What this task involves: Drop every picture. Return the rest of the entries exactly.

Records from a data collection
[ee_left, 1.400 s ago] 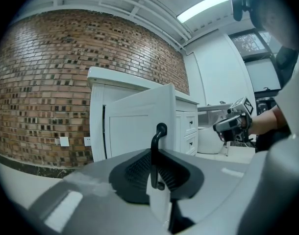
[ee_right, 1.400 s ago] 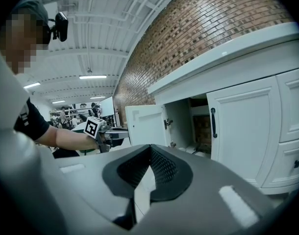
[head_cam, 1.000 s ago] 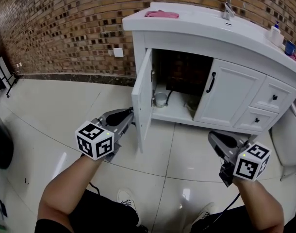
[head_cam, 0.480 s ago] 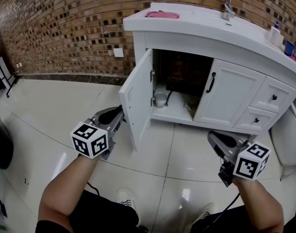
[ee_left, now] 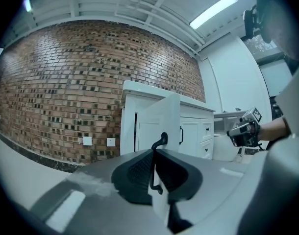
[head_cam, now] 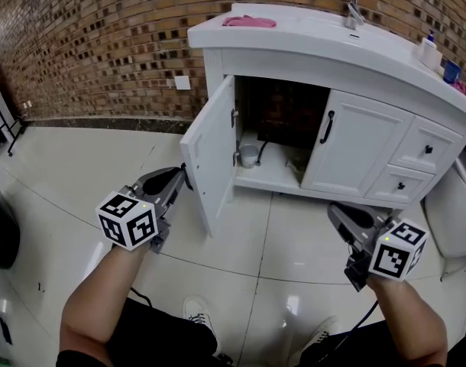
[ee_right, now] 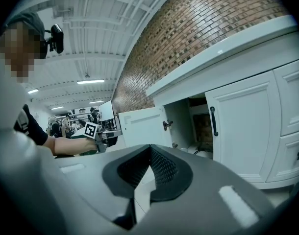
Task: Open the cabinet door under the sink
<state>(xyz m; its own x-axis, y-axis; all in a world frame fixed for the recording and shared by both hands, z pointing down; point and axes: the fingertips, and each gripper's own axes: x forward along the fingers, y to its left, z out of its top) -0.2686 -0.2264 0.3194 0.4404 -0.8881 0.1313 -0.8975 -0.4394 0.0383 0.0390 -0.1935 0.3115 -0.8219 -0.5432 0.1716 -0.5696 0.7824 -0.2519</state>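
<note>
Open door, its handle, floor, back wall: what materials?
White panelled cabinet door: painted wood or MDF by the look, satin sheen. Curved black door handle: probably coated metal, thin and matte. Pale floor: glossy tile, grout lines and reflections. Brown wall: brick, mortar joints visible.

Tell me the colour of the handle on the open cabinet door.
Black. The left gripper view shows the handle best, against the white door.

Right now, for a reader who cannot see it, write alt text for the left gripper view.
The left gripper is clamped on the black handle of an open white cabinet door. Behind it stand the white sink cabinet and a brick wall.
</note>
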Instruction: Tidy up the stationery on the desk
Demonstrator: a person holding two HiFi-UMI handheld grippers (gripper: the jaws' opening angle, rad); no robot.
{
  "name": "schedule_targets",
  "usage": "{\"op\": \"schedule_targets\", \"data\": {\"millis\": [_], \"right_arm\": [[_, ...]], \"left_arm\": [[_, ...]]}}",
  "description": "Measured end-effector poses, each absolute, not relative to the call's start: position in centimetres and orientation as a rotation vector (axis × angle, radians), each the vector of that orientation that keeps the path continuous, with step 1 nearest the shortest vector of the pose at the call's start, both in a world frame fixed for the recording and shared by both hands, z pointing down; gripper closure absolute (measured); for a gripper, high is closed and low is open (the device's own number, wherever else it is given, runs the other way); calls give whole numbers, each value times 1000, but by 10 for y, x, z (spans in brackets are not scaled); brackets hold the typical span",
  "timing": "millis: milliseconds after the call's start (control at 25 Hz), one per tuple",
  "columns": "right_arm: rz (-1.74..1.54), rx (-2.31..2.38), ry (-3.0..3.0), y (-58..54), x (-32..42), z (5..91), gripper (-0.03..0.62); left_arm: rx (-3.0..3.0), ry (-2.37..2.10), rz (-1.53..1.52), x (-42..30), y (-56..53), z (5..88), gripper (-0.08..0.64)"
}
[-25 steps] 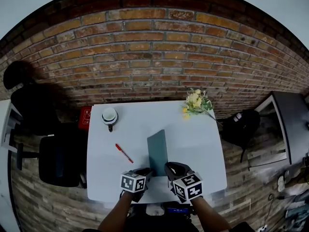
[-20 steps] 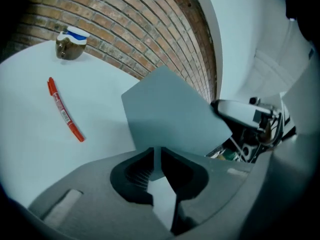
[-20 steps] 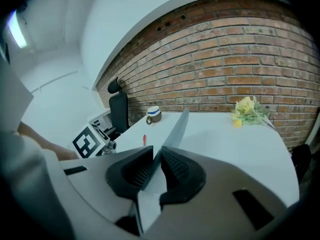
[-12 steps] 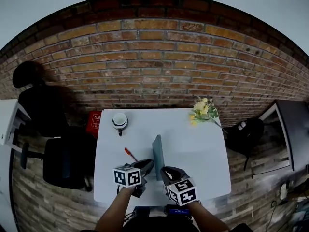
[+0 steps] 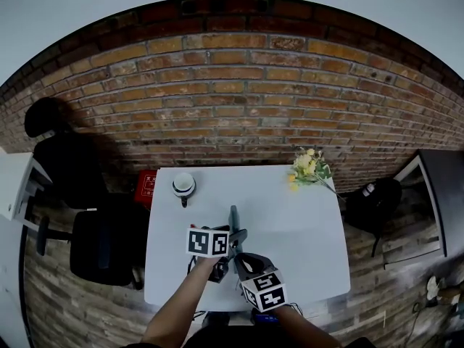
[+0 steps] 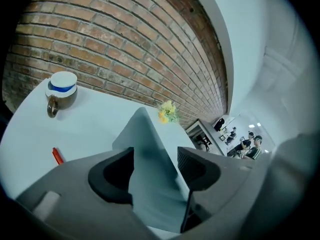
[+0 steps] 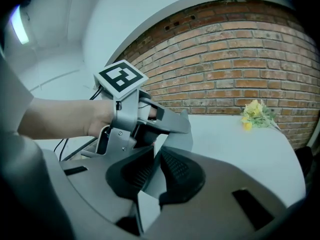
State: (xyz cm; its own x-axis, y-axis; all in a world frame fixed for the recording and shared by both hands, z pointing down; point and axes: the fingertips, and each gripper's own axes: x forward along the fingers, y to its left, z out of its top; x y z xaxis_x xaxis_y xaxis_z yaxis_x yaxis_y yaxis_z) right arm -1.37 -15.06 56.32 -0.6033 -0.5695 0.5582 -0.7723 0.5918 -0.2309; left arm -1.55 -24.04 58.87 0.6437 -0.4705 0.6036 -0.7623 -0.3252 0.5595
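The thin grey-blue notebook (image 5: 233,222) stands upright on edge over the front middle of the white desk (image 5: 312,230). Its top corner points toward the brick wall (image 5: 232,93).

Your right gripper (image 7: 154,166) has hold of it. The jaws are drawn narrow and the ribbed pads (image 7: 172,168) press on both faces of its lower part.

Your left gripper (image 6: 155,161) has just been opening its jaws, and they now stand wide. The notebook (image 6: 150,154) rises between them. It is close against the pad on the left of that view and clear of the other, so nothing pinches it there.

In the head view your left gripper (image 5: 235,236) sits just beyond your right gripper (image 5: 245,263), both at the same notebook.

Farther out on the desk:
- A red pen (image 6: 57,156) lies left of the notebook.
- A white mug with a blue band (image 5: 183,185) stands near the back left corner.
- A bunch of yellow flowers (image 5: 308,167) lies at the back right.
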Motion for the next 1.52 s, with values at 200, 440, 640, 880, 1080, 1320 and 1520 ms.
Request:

Answer:
[ee_left, 1.400 s ago] 
[ee_right, 1.400 s ago] 
[head_cam, 1.000 s ago] 
[head_cam, 0.480 s ago] 
[ee_left, now] 
[head_cam, now] 
[ee_right, now] 
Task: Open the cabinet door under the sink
<state>(xyz m; its own x-axis, y-axis; all in a world frame fixed for the recording and shared by both hands, z pointing down; point and axes: the fingertips, and each gripper's own axes: x forward along the fingers, y to its left, z out of its top) -0.2686 -0.2264 0.3194 0.4404 -0.8881 0.1313 -0.8975 -0.4394 0.0383 0.0390 -0.1935 0.3115 -0.8219 -0.5432 0.1716 -0.5696 0.7824 -0.2519</state>
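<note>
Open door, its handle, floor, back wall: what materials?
White panelled cabinet door: painted wood or MDF by the look, satin sheen. Curved black door handle: probably coated metal, thin and matte. Pale floor: glossy tile, grout lines and reflections. Brown wall: brick, mortar joints visible.

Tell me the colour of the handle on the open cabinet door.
Black. The left gripper view shows the handle best, against the white door.

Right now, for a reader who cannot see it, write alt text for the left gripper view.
The left gripper is clamped on the black handle of an open white cabinet door. Behind it stand the white sink cabinet and a brick wall.
</note>
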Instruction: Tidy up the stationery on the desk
Demonstrator: a person holding two HiFi-UMI handheld grippers (gripper: the jaws' opening angle, rad); no robot.
{
  "name": "schedule_targets",
  "usage": "{\"op\": \"schedule_targets\", \"data\": {\"millis\": [_], \"right_arm\": [[_, ...]], \"left_arm\": [[_, ...]]}}",
  "description": "Measured end-effector poses, each absolute, not relative to the call's start: position in centimetres and orientation as a rotation vector (axis × angle, radians), each the vector of that orientation that keeps the path continuous, with step 1 nearest the shortest vector of the pose at the call's start, both in a world frame fixed for the recording and shared by both hands, z pointing down; gripper closure absolute (measured); for a gripper, high is closed and low is open (the device's own number, wherever else it is given, runs the other way); calls give whole numbers, each value times 1000, but by 10 for y, x, z (spans in brackets are not scaled); brackets hold the typical span",
  "timing": "millis: milliseconds after the call's start (control at 25 Hz), one per tuple",
  "columns": "right_arm: rz (-1.74..1.54), rx (-2.31..2.38), ry (-3.0..3.0), y (-58..54), x (-32..42), z (5..91), gripper (-0.03..0.62); left_arm: rx (-3.0..3.0), ry (-2.37..2.10), rz (-1.53..1.52), x (-42..30), y (-56..53), z (5..88), gripper (-0.08..0.64)"
}
[-25 steps] 
[-20 steps] 
[-20 steps] 
[-12 steps] 
[+0 steps] 
[+0 steps] 
[+0 steps] 
State: (xyz cm; its own x-axis, y-axis; all in a world frame fixed for the recording and shared by both hands, z pointing down; point and axes: the fingertips, and each gripper's own axes: x forward along the fingers, y to its left, z out of its top; x y z xaxis_x xaxis_y xaxis_z yaxis_x yaxis_y yaxis_z) right arm -1.37 -15.06 56.32 -0.6033 -0.5695 0.5582 -0.7723 0.5918 -0.2309; left arm -1.55 -24.04 58.87 0.6437 -0.4705 0.6036 -0.7623 -0.3252 0.5595
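The thin grey-blue notebook (image 5: 233,222) stands upright on edge over the front middle of the white desk (image 5: 312,230). Its top corner points toward the brick wall (image 5: 232,93).

Your right gripper (image 7: 154,166) has hold of it. The jaws are drawn narrow and the ribbed pads (image 7: 172,168) press on both faces of its lower part.

Your left gripper (image 6: 155,161) has just been opening its jaws, and they now stand wide. The notebook (image 6: 150,154) rises between them. It is close against the pad on the left of that view and clear of the other, so nothing pinches it there.

In the head view your left gripper (image 5: 235,236) sits just beyond your right gripper (image 5: 245,263), both at the same notebook.

Farther out on the desk:
- A red pen (image 6: 57,156) lies left of the notebook.
- A white mug with a blue band (image 5: 183,185) stands near the back left corner.
- A bunch of yellow flowers (image 5: 308,167) lies at the back right.
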Motion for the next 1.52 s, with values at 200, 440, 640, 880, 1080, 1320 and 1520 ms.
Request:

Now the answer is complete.